Two of The Post’s columnists, both African American and both liberals, won the complaint contest this week from readers calling and writing to the ombudsman.
Eugene Robinson got in hot water not for a column he wrote, but for an appearance on MSNBC’s “Rachel Maddow Show,” during which he described former Pennsylvania senator Rick Santorum as “very weird” for some of his anti-abortion and anti-gay positions and for how the senator and his wife, Karen, handled the death in 1996 of their baby, Gabriel.
Courtland Milloy got almost as much grief for a column he wrote that was prompted by his observation of the TV coverage of the Iowa caucuses, where just about everyone he saw in the Republican presidential nominating caucuses was white.
First Robinson and the Santorums.
According to an account in The New York Times and a book by Karen Santorum, after Gabriel died two hours after being born, the couple slept overnight with him in a bed between them in the hospital. They then took the body home the next day to show to the other Santorum children before turning it over to the morgue.
Letter writers were pretty upset.
“What is wrong with you?” wrote one. “Why would you refer to someone as weird because they wanted to spend some time grieving over a baby they had just lost? Is it simply because Mr. Santorum, with his stance on social issues, does not comport with your worldview? Or are you just heartless?”
“The Post should either fire Eugene Robinson or suspend him for the despicable remarks he made regarding how Rick Santorum’s family dealt with the death of their infant son. Robinson appears on this show because he is a columnist for your newspaper. You bear some responsibility for what he says under your flag. This man went beyond the pale. Both he and the Washington Post should be ashamed. “
I think the loss of a child after 20 weeks of pregnancy is tough for all involved. I do think what the Santorums did is unusual. But on this, I defer to Post columnist Charles Lane, who with his wife went through an experience similar to the Santorums’. He wrote about it here.
Now to Milloy.
Milloy, a Metro section columnist, cited polls that show white voters leaning increasingly to the GOP nationally and wondered: “In a country as large and diverse as ours, how is it that one of the two major political parties has become, in essence, a white people’s party?”
Milloy then quotes some racially insensitive remarks by Republicans and ugly comments about President Obama and Michelle Obama and says, “How could those friendly-looking folks in Iowa be in a nasty old party like that?”
Reaction was swift from readers; many of them termed Milloy a black-on-white racist:
“As a Post subscriber and a registered Republican in the District, I would like to see an explanation for and an apology from Mr. Milloy regarding his unabashedly and unapologetically racist column in this morning’s Metro section. If Kathleen Parker or Michael Gerson were to write a similar article in similar tone (“nasty party”?) questioning why whites and blacks belong to the Democratic Party they would be fired.”
“We get it Milloy. When Obama loses it’ll be because of racism. We all look forward to another 20 columns from you saying the same thing between now and November.
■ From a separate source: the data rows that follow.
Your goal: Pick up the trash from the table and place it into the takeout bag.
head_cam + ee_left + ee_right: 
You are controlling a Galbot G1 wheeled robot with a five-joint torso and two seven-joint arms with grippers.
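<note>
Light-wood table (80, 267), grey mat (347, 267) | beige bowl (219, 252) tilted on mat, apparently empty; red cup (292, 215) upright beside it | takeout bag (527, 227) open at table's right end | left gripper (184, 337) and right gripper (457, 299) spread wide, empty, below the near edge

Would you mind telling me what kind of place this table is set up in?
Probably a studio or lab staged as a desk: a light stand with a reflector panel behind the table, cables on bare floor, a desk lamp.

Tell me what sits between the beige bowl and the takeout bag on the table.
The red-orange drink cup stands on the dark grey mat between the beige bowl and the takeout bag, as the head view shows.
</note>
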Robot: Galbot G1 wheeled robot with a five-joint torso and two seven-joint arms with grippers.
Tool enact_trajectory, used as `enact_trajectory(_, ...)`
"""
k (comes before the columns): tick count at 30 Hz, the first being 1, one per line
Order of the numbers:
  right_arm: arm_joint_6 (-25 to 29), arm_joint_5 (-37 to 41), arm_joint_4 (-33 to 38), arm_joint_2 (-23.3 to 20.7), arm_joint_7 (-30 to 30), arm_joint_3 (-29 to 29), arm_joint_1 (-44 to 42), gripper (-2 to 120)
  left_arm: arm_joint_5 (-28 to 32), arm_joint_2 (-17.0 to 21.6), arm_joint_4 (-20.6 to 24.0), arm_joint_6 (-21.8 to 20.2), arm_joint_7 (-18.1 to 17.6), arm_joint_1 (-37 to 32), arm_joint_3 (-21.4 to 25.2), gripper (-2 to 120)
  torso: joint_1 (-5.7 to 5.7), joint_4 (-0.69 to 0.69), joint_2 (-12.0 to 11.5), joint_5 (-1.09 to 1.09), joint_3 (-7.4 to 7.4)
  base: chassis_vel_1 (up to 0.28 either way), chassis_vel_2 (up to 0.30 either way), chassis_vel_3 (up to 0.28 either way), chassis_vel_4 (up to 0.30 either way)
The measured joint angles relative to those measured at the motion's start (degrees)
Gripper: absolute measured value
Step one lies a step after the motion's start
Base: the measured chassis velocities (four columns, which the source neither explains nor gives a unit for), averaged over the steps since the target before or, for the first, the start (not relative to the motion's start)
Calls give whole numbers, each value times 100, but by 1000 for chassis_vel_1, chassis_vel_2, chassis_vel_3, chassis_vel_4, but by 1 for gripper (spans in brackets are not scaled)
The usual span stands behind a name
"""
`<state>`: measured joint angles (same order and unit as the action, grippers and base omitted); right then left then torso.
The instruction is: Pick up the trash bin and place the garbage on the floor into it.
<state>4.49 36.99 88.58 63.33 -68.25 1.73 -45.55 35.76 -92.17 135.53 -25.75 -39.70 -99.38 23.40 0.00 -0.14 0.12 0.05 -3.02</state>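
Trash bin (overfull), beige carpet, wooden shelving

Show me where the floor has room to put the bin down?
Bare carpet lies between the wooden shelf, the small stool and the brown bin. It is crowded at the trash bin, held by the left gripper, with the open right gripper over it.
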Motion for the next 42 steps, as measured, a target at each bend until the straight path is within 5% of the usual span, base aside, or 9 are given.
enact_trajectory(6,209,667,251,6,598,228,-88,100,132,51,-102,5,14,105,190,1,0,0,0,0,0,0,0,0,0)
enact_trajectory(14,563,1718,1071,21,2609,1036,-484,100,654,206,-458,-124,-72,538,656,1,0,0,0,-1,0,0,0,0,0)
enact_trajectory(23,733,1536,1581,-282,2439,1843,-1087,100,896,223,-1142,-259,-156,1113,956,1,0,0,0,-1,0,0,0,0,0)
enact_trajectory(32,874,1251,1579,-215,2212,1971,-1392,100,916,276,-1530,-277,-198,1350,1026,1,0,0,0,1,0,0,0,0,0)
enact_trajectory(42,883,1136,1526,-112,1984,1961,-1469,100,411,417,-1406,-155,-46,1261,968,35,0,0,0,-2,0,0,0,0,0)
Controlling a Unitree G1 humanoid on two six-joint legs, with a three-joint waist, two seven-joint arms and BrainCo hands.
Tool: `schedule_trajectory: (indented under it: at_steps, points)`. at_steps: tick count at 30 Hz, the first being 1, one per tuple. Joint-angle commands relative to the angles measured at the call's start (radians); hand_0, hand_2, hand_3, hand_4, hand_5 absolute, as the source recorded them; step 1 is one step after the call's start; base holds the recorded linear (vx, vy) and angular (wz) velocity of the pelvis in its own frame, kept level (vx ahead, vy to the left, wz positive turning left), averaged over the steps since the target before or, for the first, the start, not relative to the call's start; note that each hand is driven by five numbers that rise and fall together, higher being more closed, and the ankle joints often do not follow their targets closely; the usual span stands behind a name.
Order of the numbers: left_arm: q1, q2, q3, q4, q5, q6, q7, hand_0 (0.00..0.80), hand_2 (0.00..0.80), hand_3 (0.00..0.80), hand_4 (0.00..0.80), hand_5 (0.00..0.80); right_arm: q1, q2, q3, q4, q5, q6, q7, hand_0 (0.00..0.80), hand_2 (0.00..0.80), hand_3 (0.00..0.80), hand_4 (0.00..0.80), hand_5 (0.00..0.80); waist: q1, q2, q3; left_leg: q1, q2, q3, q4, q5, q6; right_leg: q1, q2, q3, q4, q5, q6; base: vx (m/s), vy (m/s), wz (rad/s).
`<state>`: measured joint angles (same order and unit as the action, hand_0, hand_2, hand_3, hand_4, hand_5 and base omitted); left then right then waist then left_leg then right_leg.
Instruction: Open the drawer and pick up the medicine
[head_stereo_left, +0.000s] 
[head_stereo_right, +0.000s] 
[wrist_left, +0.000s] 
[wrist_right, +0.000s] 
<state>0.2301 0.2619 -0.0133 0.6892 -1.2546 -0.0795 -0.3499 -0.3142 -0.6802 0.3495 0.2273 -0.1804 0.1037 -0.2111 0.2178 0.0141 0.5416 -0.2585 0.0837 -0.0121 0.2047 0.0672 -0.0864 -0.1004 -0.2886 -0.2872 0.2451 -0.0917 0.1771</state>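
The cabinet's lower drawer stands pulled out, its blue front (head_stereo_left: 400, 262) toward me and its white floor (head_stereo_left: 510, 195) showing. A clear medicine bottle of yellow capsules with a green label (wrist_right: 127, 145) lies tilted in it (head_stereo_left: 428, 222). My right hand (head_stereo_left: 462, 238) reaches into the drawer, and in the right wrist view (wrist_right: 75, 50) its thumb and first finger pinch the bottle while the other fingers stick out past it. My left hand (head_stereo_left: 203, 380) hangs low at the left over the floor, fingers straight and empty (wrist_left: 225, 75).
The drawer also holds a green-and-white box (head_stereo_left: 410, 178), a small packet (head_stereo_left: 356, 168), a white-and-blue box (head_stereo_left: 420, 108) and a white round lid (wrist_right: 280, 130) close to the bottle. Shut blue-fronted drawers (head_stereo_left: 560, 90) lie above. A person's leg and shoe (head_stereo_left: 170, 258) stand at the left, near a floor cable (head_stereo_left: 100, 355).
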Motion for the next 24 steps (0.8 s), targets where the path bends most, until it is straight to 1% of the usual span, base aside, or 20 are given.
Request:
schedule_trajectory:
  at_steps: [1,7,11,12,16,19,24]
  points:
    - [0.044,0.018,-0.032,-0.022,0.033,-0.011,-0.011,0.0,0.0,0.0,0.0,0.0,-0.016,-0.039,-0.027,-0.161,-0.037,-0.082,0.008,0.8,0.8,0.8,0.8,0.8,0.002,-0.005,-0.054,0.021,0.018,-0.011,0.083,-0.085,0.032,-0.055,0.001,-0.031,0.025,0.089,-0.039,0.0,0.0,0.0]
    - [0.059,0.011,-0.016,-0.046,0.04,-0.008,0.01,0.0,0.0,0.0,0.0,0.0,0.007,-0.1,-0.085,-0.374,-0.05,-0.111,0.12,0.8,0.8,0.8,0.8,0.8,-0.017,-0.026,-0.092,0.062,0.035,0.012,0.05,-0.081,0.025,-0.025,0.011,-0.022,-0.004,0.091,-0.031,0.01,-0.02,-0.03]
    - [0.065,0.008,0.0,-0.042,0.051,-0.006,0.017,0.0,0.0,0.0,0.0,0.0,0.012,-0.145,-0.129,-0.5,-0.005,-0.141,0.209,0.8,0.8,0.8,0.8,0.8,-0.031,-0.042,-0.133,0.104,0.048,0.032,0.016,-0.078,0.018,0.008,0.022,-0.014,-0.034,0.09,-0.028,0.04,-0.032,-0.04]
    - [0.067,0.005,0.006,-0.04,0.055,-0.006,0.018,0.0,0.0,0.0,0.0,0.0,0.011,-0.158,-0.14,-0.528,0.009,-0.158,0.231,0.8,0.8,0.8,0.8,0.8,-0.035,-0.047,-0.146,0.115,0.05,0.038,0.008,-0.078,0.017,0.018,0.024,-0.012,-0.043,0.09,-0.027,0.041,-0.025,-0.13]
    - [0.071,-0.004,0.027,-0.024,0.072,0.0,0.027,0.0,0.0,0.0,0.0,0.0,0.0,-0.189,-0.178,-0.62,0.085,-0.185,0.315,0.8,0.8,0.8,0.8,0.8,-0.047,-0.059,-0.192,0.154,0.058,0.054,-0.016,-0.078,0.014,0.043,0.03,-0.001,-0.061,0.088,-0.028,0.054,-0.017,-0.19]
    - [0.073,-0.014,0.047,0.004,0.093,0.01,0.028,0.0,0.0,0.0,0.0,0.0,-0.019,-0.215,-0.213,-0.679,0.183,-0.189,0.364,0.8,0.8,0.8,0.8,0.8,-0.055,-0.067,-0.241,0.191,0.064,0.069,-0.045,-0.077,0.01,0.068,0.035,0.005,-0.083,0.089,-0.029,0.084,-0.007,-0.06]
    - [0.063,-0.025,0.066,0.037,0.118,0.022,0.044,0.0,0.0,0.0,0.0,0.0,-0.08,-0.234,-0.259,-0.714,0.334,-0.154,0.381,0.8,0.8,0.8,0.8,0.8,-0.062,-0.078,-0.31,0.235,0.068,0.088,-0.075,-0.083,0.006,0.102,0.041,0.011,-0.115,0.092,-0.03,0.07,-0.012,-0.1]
“You keep cashing those checks and enjoying the affirmative action space in the Metro section. You sure didn't get it for intelligence or writing ability.”
Milloy frequently writes about race, and he is provocative on the subject. But I don’t think anything in this column was racist. He did not demean whites because they are white; he took GOP voters and strategists to task for tolerating what many would term racist remarks and policies, ranging from immigration to comments on Michelle Obama’s derriere. And he suggested that these help explain why blacks and Hispanics are not joining the GOP in higher numbers.
That is not racism. Many GOP strategists worry about the lack of minority voters as a long-term vulnerability for their party.
But I think Milloy used a broad brush in this statement: “Looks to me like those who call themselves Republicans have coalesced around nothing more than their whiteness. What else could it be? Certainly not economic self-interest.”
I think there are many reasons why Republicans coalesce: fear of big government, evangelical religious values, belief in a forceful national defense, economic fears and hopes.
But Milloy is right in the GOP getting increasingly white. At the 2008 Republican National Convention in Minnesota, for example, according to a survey by the New York Times and CBS, the percentage of white and male delegates went up over 2004, not down: 93 percent of the Republican delegates were white (compared with 85 percent in 2004 and 89 percent in 2000), while 5 percent were Hispanic and 2 percent were black. The Democratic delegate pool in Denver, according to the survey, was 65 percent white, 23 percent black and 11 percent Hispanic.
I attended the Republican and Democratic conventions for the past three presidential election cycles. The contrast between the ethnic makeup of the Democrats and the Republicans is the very first thing you notice when walking through the respective convention halls. It is profound. The GOP does not look like America.
That doesn’t make the party racist, of course. But as Milloy pointed out, it should induce a bit of reflection on the part of GOP leaders and activists.